The Netherlands is hoping to spice up its highways, with a futuristic solution for safer driving conditions and greener technology.
By mid-2013, the country will use photo-luminizing powder to replace road markings and ultimately produce glow-in-the-dark tarmacs, Wired.Co.UK reports.
The powder will charge on sunlight, soaking up enough energy to power 10 hours worth of highway light during nighttime. Special paint will also be used to draw snowflakes across the roads. The snowflakes will only become visible when the temperature dips to a certain point, indicating to commuters that the surface is likely slippery.
Within the next five years, the Netherlands hopes to add interactive lights along highway routes that power on when cars pass them and even wind-powered illumination.

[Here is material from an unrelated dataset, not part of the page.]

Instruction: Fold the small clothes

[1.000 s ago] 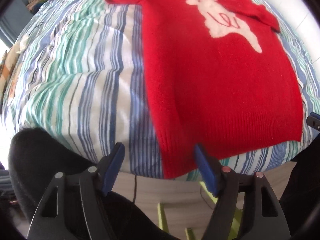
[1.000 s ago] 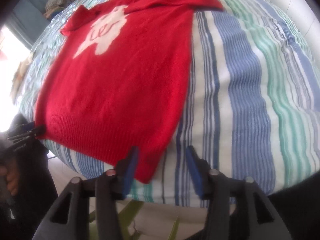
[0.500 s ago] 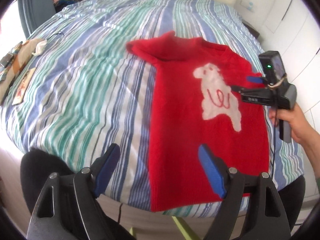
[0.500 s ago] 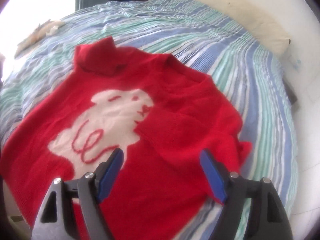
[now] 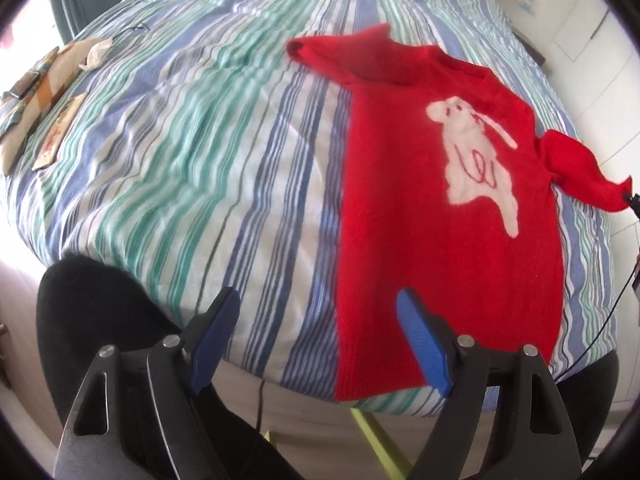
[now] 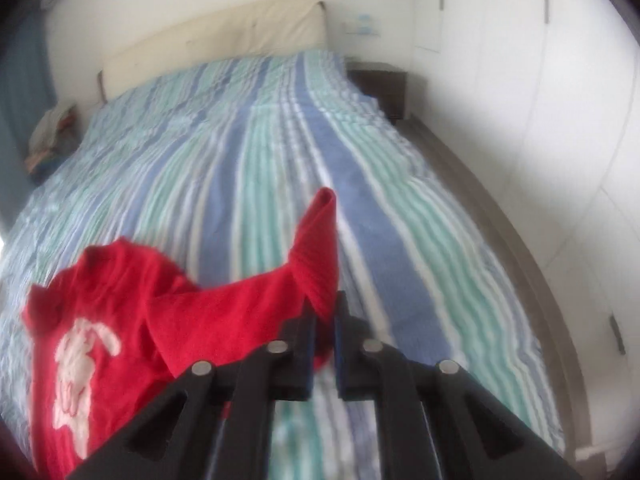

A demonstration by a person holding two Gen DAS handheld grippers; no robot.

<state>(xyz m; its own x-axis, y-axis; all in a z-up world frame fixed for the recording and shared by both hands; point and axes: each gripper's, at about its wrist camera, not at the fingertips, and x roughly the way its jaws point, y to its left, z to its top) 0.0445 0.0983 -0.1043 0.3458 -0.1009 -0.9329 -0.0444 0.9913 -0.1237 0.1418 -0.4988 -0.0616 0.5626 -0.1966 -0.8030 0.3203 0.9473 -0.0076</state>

Daan Roosegaarde, the designer of the concept, said he felt it was time for roads to “become intelligent, useful drivers of information.” He hopes to also bring glow-in-the-dark roadways to the U.S., mainly the west coast, because of innovators like Google who have already advanced the field of transportation.
“One day I was sitting in my car in the Netherlands, and I was amazed by these roads we spend millions on but no one seems to care what they look like and how they behave,” Roosegaarde told Wired.co.uk. “I started imagining this Route 66 of the future where technology jumps out of the computer screen and becomes part of us.”
The new design comes at a time when UK authorities have decided to turn off or dim lights on motorways, residential streets and walking paths by 9:00 p.m. in an effort to save money. The technology will begin installation in the province of Brabant.